# How do I display the whole thread?



## mjr (22 Jan 2016)

How do I display the whole thread on one page rather than having to click through all hundred and whatever groups of 15 messages?

If there's no official way, I can script a web crawler to slowly gather them but that seems rather crude and means I'll be downloading the page headers and footers a hundred or more times more than necessary.


----------



## Shaun (22 Jan 2016)

Unfortunately you can't.
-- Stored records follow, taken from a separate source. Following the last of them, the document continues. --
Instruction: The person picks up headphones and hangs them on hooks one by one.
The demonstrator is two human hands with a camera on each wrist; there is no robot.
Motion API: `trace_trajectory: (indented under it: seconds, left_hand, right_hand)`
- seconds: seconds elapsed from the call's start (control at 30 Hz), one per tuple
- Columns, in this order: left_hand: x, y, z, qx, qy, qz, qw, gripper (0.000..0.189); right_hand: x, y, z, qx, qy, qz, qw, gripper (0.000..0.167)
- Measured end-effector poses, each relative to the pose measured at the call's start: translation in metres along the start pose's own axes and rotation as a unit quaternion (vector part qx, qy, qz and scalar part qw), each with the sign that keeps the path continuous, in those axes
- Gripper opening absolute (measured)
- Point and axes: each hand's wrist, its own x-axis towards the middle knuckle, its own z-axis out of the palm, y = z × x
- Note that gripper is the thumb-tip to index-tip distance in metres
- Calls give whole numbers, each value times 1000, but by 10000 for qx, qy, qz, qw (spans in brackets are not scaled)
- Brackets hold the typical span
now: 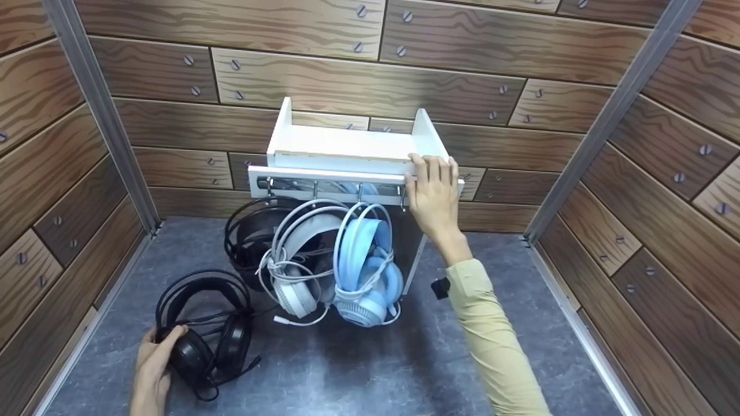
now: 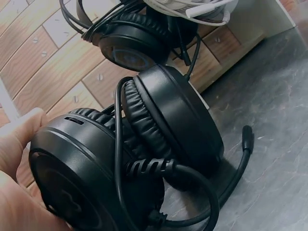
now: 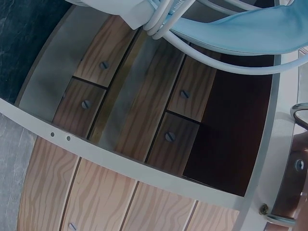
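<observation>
My left hand (image 1: 152, 363) grips a black headset (image 1: 191, 353) by one ear cup, low at the left in the head view. Its headband is up, and a boom microphone (image 2: 247, 139) juts out beside the ear cups in the left wrist view. My right hand (image 1: 433, 199) holds the right end of a white rack (image 1: 347, 143), its fingers over the hook rail. From the rail's hooks hang another black headset (image 1: 234, 242), a white-and-grey headset (image 1: 296, 296) and a light blue headset (image 1: 359, 306). The rightmost hook (image 1: 403, 199), next to my right hand, is bare.
The rack stands on a dark grey marbled floor (image 1: 462, 352), near the back wood-patterned wall (image 1: 324, 81). Similar panels (image 1: 653, 231) rise at both sides, with metal posts (image 1: 607, 110) in the corners. A small black object (image 1: 440, 288) lies beside my right sleeve.
</observation>
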Motion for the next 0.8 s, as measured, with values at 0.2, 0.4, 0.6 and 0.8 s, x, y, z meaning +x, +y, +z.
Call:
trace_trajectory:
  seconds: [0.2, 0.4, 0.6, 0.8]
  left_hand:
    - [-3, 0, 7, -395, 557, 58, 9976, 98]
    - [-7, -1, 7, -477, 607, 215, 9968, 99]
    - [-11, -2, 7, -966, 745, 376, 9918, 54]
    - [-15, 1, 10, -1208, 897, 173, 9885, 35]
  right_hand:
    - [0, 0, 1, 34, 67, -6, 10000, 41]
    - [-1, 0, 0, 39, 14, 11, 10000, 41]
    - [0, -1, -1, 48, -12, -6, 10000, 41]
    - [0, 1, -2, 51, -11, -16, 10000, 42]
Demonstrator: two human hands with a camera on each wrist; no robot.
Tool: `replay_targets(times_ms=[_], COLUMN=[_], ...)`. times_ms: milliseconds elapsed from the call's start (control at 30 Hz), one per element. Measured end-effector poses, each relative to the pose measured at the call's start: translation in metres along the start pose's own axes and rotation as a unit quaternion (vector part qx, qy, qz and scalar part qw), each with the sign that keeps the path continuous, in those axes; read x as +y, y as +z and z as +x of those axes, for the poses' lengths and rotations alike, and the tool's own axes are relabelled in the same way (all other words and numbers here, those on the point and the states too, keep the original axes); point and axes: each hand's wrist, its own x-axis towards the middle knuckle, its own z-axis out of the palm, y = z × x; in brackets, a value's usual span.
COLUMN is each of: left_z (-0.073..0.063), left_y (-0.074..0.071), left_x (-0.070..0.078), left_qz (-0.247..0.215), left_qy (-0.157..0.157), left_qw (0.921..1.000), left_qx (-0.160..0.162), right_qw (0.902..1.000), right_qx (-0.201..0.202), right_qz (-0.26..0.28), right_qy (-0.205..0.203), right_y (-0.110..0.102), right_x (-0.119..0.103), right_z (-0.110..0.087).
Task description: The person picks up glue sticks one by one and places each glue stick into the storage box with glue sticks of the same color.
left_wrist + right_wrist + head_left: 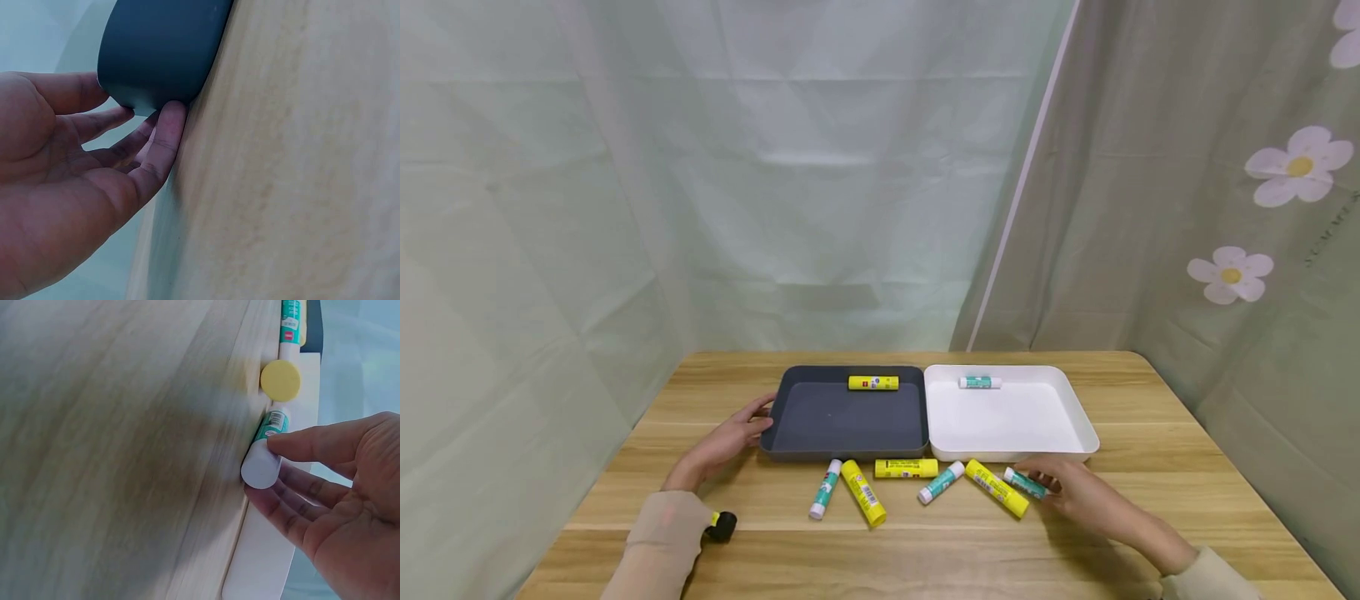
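My left hand (728, 442) touches the left side of a dark grey tray (846, 421), its fingertips against the tray's corner (156, 62) in the left wrist view. With thumb and fingers, my right hand (1088, 498) pinches a white-and-green glue stick (1025, 483), which lies low by the table in front of a white tray (1018, 425). Its white end (261, 465) faces the right wrist camera. Just left of it is a yellow glue stick (997, 489). One yellow glue stick (873, 382) lies in the dark tray, one green glue stick (980, 382) in the white tray.
Before the trays lie more glue sticks: a green one (825, 490), a yellow one (863, 493), another yellow one (906, 468) and another green one (941, 483). The trays stand side by side on the wooden table (850, 567). Curtains (820, 208) hang behind.
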Motion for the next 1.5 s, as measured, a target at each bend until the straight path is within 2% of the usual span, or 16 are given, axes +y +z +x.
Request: replay_targets(times_ms=[167,333,733,933,1300,1500], left_z=[0.0,-0.001,0.001,0.0,0.0,0.0], left_y=[0.0,0.0,0.0,0.0,0.0,0.0], left_x=[0.0,0.0,0.001,0.001,0.001,0.0], left_qz=[0.001,0.001,0.001,-0.002,-0.003,0.001], left_qy=[-0.003,0.001,-0.008,0.0,0.002,0.001], left_qw=[1.0,1.0,1.0,1.0,1.0,1.0], left_qx=[0.003,-0.001,0.005,0.001,0.0,0.0], right_qw=[0.9997,0.9986,0.9979,0.9983,0.9944,0.9936], right_qx=[0.009,0.01,0.026,0.039,0.084,0.093], right_qz=[-0.023,-0.05,-0.055,-0.043,-0.017,-0.043], right_qy=[-0.002,0.015,0.025,0.005,-0.062,-0.048], right_y=[0.002,0.004,0.001,-0.005,-0.009,-0.016], right_x=[-0.001,-0.004,-0.007,-0.01,-0.008,-0.01], right_z=[-0.001,0.0,-0.001,-0.002,0.0,0.003])
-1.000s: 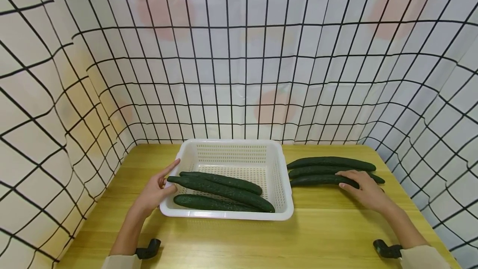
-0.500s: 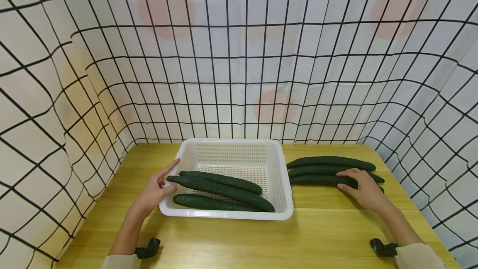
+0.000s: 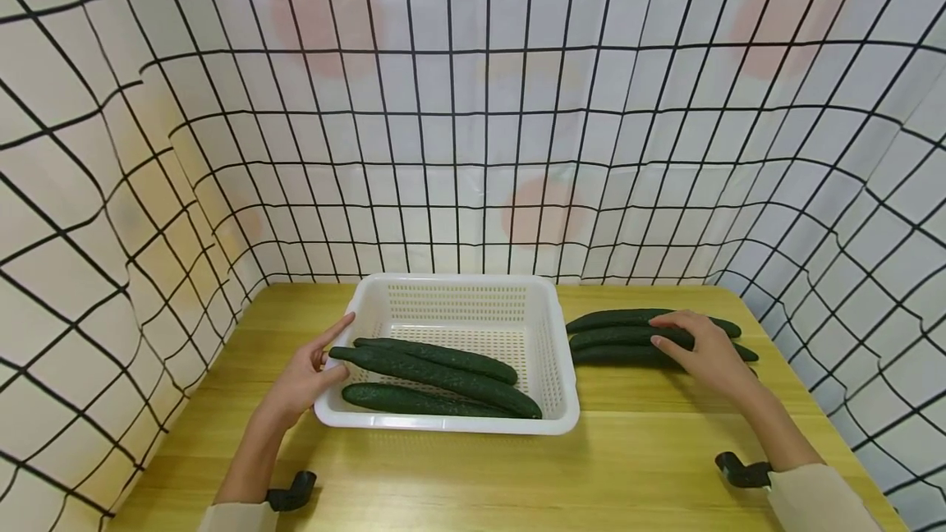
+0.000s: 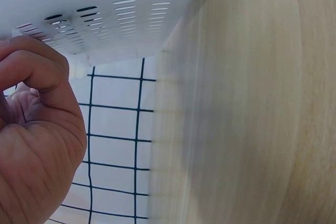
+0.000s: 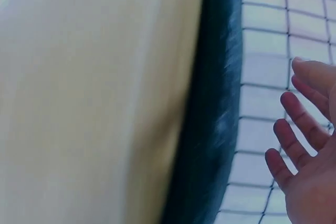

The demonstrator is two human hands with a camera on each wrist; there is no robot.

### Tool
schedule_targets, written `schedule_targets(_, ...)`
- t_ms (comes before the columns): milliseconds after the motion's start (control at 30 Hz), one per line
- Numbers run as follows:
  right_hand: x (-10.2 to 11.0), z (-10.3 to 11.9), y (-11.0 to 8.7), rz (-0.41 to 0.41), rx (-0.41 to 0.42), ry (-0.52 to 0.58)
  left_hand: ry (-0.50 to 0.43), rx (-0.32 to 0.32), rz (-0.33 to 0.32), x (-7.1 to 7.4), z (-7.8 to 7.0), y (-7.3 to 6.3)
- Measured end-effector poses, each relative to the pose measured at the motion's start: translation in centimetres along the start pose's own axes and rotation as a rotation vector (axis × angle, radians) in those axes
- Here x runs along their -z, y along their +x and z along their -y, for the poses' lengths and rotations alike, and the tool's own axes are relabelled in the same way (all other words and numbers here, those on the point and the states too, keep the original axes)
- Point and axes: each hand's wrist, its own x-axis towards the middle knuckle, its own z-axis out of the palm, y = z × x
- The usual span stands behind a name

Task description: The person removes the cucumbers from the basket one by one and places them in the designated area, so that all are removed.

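A white plastic basket (image 3: 451,425) stands mid-table with three dark green cucumbers (image 3: 443,376) in it. My left hand (image 3: 299,384) grips its left rim, thumb over the edge; in the left wrist view its fingers curl beside the slotted wall (image 4: 126,17). To the right of the basket, three more cucumbers (image 3: 617,356) lie side by side. Over them is my right hand (image 3: 705,360), thumb and fingers apart. The right wrist view shows its fingers (image 5: 299,124) spread, holding nothing, with a cucumber (image 5: 210,103) along the tabletop beside it.
The basket and cucumbers are on a yellow wood-grain table (image 3: 473,474). White sheeting with a black grid (image 3: 473,138) surrounds the table at the back and both sides. Each wrist wears a black camera mount (image 3: 742,470).
My right hand has come off the front cucumber on the right, rising and shifting left and back over the row. The left hand and the basket stay in place.
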Motion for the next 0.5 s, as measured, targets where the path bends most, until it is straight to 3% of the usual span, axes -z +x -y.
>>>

Which thread is it and why do you want everything on one page?

Cheers,
Shaun


----------



## mjr (22 Jan 2016)

The helmet debate.
To do some textual analysis.


----------



## ColinJ (23 Jan 2016)

I can see why that feature is not provided but it would be a nice option to have for people with fast internet connections who can speed read! (Or who want to analyse big threads.)


----------



## Shaun (23 Jan 2016)

mjray said:


> The helmet debate.
> To do some textual analysis.



I don't think you're going to be able to do it; even with a crawler there will be too much extraneous HTML per-page to process, sorry.

Cheers,
Shaun


----------



## Jimidh (23 Jan 2016)

Friday night and textual analysis on the helmet debate - no comment!


----------



## Shaun (23 Jan 2016)

Jimidh said:


> Friday night and textual analysis on the helmet debate - no comment!



It's the new "staying in" ...


----------



## mjr (23 Jan 2016)

Jimidh said:


> Friday night and textual analysis on the helmet debate - no comment!


Meh! I asked on Friday afternoon! No way was I doing it last night!


----------